PROBLEM REQUIREMENTS
Search the listing below for the string "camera", then copy every line it appears in.

-- INFORMATION SUPPLIED follows --

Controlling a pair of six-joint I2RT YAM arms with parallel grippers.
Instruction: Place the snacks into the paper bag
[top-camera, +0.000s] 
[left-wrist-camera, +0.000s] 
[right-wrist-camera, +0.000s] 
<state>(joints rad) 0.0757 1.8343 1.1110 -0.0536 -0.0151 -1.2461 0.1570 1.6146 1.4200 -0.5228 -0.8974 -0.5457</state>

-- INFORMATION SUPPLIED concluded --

WRITTEN RESPONSE
[top-camera, +0.000s] 
[left-wrist-camera, +0.000s] 
[right-wrist-camera, +0.000s] 

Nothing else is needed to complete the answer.